Patent Document 4 describes the use of one or more carbons selected from the group consisting of fullerenes, fullerene derivatives and carbon nanotubes. However, in this method, the conductive layer of the electrode substrate is made of, for example, a transparent first conductive layer made of a metal oxide such as ITO or ZnO, and formed on the first conductive layer, for example, Pt, Au, Ni. A second conductive layer made of a metal such as a third conductive layer formed on the second conductive layer, for example, one or two or more carbons selected from the group consisting of fullerenes, fullerene derivatives, and carbon nanotubes And a three-layer laminated conductive layer. For this reason, the flexibility of the conductive layer is lacking. For example, when a resin film or a resin sheet is used as the substrate, the above-mentioned hard conductive layer cannot follow such a flexible substrate, and damage is likely to occur. That is, the durability is inferior. Furthermore, as a result of research by the present inventor, it was found that the latter is more durable when only the carbon nanotubes are used in the conductive layer and when the carbon nanotubes and fullerenes are used in combination. It is. Patent Document 4 describes “a third conductive layer made of one or more carbons selected from the group consisting of fullerenes, fullerene derivatives and carbon nanotubes”, and details of the invention of the specification In the description column, for example, paragraph number [0044] describes that “fullerene, fullerene derivative or carbon nanotube is preferably used”, and “combination of carbon nanotube and fullerene” is not described at all. . Furthermore, even in the examples in which the best mode of the invention is described, there is no description about “combination of carbon nanotube and fullerene”. Moreover, in the thing of patent document 4, binder resin is used for the structure of a conductive layer, As a result, electroconductivity falls. Furthermore, since the conductive layer has a three-layer structure, the cost is high.

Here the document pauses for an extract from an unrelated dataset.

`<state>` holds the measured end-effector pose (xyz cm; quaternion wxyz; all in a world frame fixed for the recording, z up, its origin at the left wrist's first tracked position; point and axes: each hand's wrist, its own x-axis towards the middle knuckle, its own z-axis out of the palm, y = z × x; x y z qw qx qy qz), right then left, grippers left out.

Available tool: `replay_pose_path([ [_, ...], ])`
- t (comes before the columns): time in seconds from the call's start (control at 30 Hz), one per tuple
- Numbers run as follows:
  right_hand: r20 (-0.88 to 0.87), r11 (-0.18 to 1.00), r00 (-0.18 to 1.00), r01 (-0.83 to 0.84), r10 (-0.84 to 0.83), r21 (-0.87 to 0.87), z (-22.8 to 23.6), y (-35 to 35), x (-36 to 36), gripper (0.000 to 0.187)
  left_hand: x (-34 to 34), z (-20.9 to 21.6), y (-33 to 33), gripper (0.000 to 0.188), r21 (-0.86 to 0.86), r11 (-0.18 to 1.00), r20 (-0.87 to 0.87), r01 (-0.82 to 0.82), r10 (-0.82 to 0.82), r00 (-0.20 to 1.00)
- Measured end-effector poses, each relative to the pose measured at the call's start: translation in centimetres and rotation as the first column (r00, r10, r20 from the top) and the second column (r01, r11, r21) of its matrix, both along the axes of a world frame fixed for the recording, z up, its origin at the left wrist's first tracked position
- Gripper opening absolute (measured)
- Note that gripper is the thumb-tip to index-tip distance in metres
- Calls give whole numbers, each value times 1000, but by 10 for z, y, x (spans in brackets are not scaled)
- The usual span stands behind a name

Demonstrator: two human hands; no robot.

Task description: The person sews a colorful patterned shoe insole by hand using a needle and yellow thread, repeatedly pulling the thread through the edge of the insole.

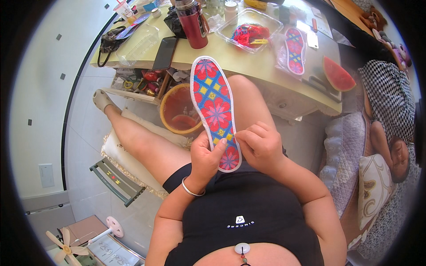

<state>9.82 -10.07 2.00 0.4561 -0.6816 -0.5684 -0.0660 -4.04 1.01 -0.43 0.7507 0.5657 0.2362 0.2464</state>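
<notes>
An embroidered insole with pink-red flowers, blue lattice, yellow diamonds and a white edge stands tilted over my lap, its wide end away from me. My left hand, a silver bangle at its wrist, grips the narrow end, the thumb lying across the pattern. At the right edge, beside the thumb, my right hand is closed in a pinch; whatever lies between its fingertips is too small to make out. On the table, a second insole with a similar pattern rests on clear plastic.
On the pale table are a clear tray of coloured yarn, a red thermos, a phone and a watermelon piece. Below are an open drawer and a bin. Another person lies at right.
</notes>
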Motion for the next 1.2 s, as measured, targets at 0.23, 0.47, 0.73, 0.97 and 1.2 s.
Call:
replay_pose_path([
  [0.23, 8, 1000, 1000, 15, -15, 12, -1, -1, 1, 8, 2, 4, -1, 20, 19, 1000, -14, -8, 8, 1000],
  [0.47, 44, 1000, 999, 7, -6, -11, -1, -1, 0, 9, 2, 5, -2, 21, 75, 997, -40, -3, 6, 999],
  [0.73, 193, 998, 981, -3, 14, -57, 0, 3, -3, 13, 6, 7, -6, 14, 387, 921, -115, -44, 96, 989],
  [0.97, 148, 1000, 989, 29, -29, -1, -5, 10, -2, 16, 6, 9, -2, 13, 464, 880, -103, -105, 171, 980],
  [1.2, 58, 1000, 998, -3, 4, -12, 2, 9, -2, 9, 4, 7, 0, 15, 478, 877, -73, -60, 107, 992],
])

In Patent Document 5, carbon nanotubes are used for solar cells, but carbon nanotubes are not used for the conductive layer of the electrode substrate.

Schematic side view of electrode substrate Configuration diagram of liquid crystal cell (top view) Configuration diagram of liquid crystal cell (cross section) Block diagram of liquid crystal cell with polarizing plate (cross section) Measurement results of liquid crystal cell transmittance Titanium oxide multilayer electrode configuration diagram (top view) Solar cell configuration (top view) Solar cell configuration diagram (cross section)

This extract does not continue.